* _Task brief_:
Of the material below, the lines to be retyped are those from the line containing "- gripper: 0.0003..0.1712" through the line containing "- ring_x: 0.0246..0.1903", inclusive; reproduce them exactly.

* _Entries provided_:
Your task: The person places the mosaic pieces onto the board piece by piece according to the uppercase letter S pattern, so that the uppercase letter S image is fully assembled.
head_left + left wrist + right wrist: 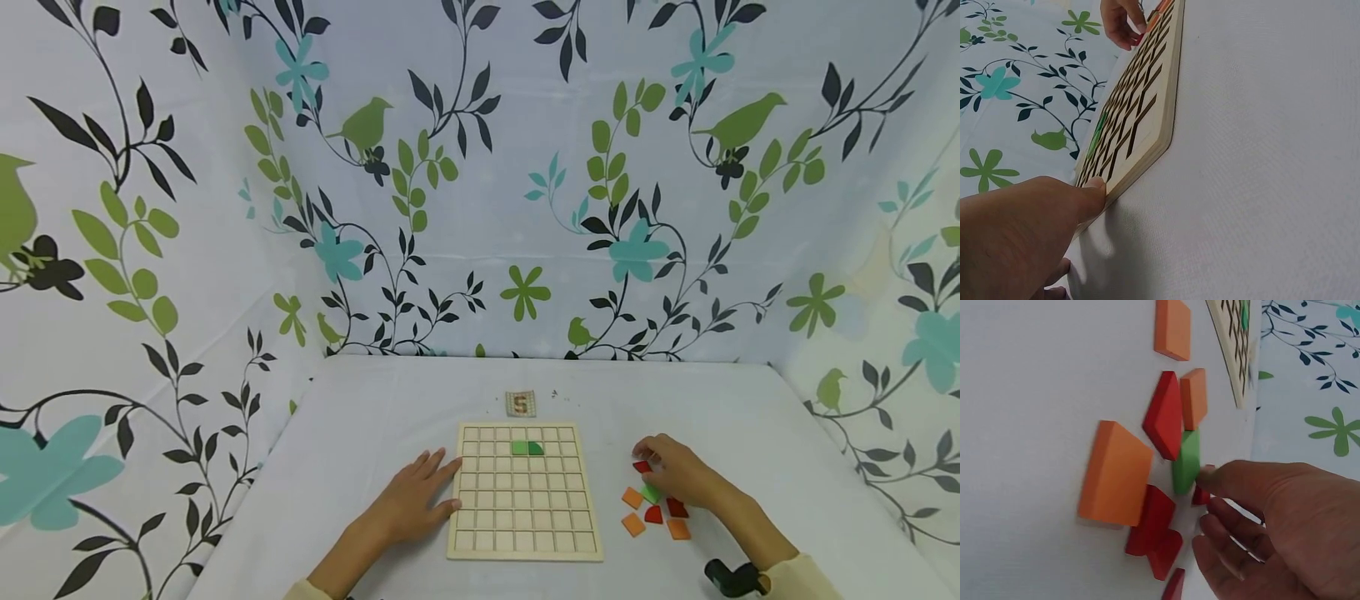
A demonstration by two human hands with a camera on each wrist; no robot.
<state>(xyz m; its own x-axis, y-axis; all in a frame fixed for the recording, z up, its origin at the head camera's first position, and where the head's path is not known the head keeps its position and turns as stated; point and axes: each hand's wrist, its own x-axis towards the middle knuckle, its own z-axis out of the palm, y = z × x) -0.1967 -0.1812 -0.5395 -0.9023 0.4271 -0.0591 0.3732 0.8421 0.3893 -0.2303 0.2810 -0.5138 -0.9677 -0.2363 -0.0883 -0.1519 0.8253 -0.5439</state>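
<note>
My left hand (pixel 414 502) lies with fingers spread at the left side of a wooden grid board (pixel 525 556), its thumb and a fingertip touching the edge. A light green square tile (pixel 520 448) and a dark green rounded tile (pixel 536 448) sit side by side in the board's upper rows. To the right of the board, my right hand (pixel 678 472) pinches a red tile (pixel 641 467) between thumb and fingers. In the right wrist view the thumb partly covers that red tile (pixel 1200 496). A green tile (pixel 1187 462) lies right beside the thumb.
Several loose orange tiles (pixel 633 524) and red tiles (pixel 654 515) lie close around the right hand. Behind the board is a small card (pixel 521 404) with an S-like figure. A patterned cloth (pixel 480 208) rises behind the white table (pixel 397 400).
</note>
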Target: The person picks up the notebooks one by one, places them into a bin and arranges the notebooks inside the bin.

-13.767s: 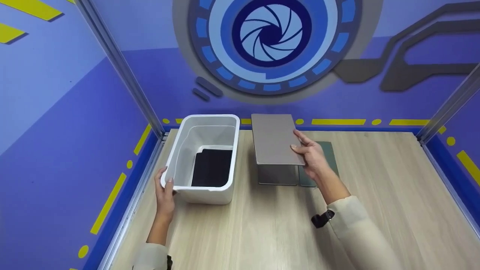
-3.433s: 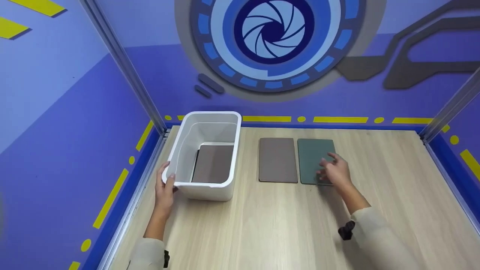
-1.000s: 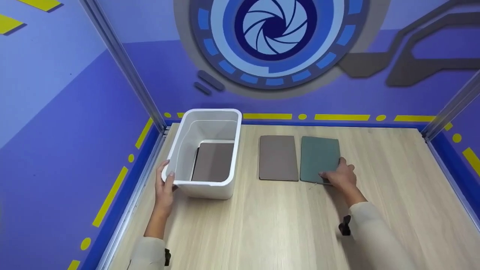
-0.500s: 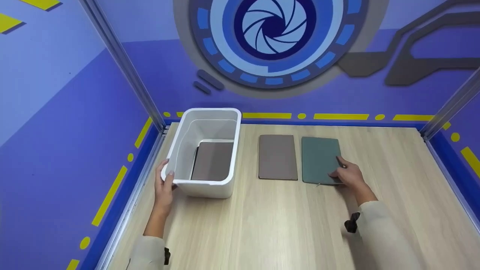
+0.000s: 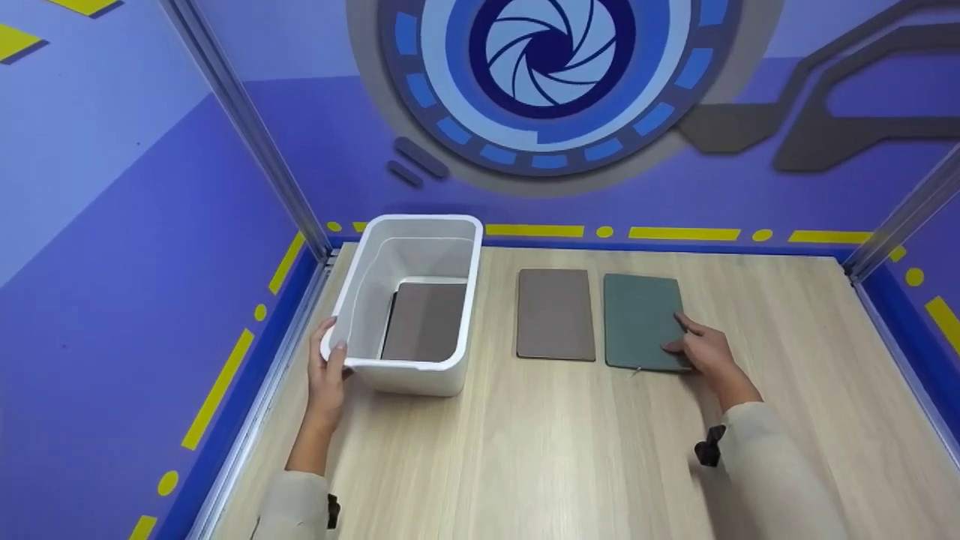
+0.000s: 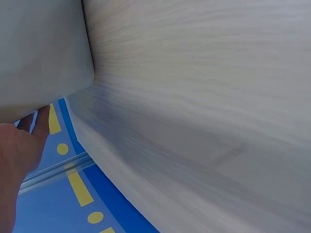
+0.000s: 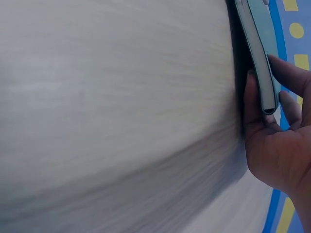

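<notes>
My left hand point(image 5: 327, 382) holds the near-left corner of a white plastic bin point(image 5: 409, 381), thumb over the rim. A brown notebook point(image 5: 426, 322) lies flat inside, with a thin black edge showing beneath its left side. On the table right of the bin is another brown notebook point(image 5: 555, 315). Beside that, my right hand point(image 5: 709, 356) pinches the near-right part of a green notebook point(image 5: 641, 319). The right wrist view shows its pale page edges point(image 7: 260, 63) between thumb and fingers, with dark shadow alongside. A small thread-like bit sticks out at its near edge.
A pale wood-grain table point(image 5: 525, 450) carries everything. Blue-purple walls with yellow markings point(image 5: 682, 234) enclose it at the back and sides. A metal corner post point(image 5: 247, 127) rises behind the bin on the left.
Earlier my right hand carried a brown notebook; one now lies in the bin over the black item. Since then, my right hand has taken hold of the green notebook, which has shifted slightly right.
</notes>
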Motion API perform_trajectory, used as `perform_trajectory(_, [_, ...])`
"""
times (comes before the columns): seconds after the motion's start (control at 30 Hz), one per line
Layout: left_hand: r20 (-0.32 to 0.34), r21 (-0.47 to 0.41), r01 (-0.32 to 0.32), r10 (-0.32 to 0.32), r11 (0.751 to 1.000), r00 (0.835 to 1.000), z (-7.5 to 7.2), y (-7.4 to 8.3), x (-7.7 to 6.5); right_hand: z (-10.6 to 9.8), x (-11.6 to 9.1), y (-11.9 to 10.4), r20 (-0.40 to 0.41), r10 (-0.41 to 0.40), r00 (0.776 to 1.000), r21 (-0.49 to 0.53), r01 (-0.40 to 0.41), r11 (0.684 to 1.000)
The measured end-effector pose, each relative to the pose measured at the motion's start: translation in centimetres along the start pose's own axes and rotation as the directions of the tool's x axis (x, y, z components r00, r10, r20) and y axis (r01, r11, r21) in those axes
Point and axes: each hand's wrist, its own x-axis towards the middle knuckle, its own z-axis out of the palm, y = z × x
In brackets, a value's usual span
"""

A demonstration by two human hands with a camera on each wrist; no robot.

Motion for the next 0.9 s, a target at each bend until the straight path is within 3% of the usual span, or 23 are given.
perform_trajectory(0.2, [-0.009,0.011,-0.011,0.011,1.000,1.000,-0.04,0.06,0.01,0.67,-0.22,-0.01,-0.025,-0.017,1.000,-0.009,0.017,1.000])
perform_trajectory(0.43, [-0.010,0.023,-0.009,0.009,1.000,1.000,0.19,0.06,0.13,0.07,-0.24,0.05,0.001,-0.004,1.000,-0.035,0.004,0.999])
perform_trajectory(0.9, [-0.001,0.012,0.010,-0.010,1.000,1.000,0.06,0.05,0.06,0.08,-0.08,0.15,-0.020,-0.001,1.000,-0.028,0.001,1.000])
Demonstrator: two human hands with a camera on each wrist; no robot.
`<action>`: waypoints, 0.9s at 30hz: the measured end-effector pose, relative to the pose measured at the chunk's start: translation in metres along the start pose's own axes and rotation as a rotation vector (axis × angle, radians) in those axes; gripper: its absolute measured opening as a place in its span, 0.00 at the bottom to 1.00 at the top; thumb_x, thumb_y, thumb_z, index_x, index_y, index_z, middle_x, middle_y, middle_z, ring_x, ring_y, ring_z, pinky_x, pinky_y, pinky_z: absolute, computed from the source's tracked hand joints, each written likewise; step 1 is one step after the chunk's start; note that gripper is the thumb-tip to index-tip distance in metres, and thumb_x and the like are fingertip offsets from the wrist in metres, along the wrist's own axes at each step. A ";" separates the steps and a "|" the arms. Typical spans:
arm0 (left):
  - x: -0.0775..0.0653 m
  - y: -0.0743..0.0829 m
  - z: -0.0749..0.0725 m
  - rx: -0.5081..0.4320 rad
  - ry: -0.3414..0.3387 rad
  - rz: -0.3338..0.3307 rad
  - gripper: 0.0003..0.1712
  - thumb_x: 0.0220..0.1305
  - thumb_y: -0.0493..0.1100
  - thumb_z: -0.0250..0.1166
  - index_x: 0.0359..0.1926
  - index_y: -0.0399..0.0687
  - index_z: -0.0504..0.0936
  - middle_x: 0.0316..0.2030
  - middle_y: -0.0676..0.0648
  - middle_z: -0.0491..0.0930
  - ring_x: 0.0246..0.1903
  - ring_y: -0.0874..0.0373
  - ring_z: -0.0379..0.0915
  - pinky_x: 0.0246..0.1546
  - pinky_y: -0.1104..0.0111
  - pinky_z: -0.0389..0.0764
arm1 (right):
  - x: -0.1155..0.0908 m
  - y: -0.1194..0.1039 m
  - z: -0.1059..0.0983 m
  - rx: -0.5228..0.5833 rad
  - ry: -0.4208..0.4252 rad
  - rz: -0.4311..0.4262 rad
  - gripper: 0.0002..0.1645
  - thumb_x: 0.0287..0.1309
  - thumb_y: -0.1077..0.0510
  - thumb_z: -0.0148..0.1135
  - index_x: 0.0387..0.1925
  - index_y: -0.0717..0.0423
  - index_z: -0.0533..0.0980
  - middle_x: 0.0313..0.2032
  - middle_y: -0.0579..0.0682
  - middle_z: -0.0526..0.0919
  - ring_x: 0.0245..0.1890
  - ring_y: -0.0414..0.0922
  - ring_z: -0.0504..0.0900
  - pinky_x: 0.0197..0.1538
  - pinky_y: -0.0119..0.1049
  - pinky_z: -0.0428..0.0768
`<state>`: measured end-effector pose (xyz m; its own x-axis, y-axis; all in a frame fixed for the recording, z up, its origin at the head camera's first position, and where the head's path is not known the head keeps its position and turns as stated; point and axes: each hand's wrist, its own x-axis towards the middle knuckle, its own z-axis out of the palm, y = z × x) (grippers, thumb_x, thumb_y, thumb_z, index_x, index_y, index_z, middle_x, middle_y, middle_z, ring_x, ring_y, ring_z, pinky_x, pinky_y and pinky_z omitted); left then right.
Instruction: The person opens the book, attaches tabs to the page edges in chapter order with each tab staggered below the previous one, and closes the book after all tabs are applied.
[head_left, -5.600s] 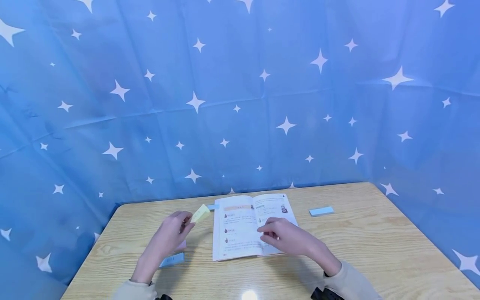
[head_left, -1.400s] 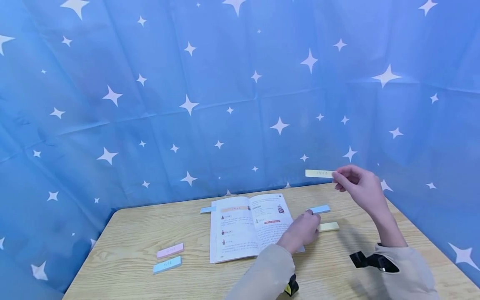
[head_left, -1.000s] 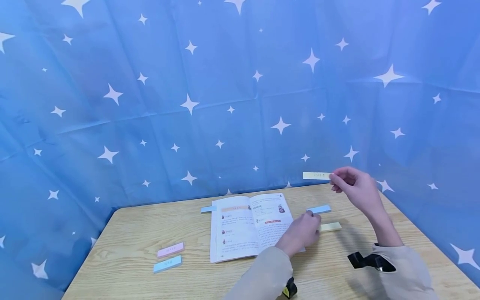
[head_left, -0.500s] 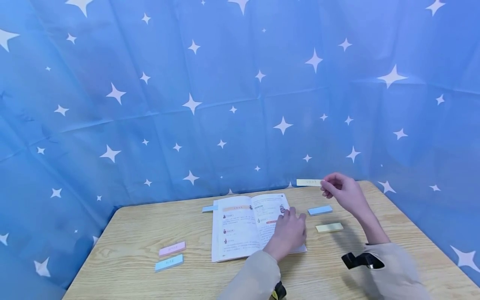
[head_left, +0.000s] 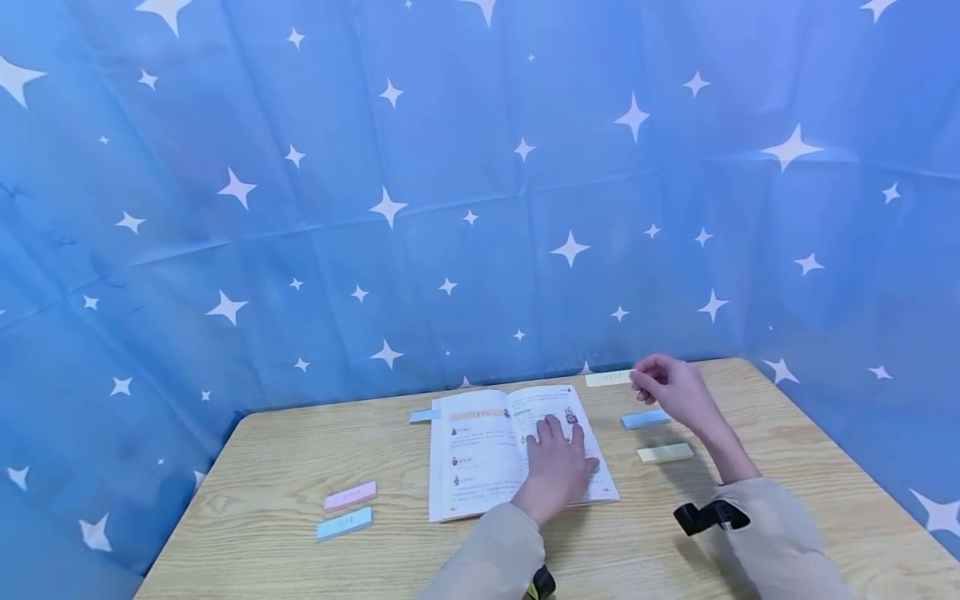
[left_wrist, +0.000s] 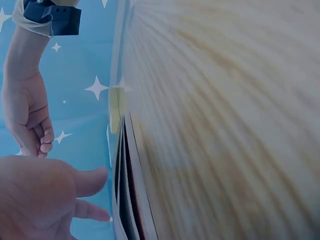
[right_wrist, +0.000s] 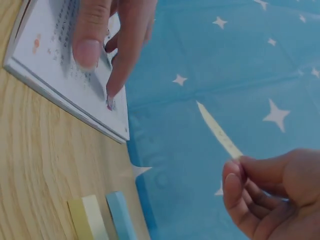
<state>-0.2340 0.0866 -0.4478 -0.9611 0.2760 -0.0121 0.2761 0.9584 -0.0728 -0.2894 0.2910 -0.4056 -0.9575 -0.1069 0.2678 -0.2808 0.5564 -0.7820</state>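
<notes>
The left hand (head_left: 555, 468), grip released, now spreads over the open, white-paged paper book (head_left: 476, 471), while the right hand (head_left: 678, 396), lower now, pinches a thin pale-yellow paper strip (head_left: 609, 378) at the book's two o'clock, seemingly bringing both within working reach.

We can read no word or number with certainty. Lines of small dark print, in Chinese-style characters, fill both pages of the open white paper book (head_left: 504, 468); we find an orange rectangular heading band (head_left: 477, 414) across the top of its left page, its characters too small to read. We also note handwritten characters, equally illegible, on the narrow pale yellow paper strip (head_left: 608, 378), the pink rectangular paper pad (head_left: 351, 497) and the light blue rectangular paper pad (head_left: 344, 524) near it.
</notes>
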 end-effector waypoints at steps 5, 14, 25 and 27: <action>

* _Result of this exercise_:
  - gripper: 0.0003..0.1712
  - thumb_x: 0.0220..0.1305
  - thumb_y: -0.0493..0.1100
  - thumb_z: -0.0250..0.1166
  - index_x: 0.0359..0.1926
  - index_y: -0.0399..0.0687
  - index_z: -0.0504..0.0936
  - middle_x: 0.0316..0.2030
  - middle_y: -0.0676..0.0648
  - middle_z: -0.0491..0.0930
  - ring_x: 0.0246..0.1903

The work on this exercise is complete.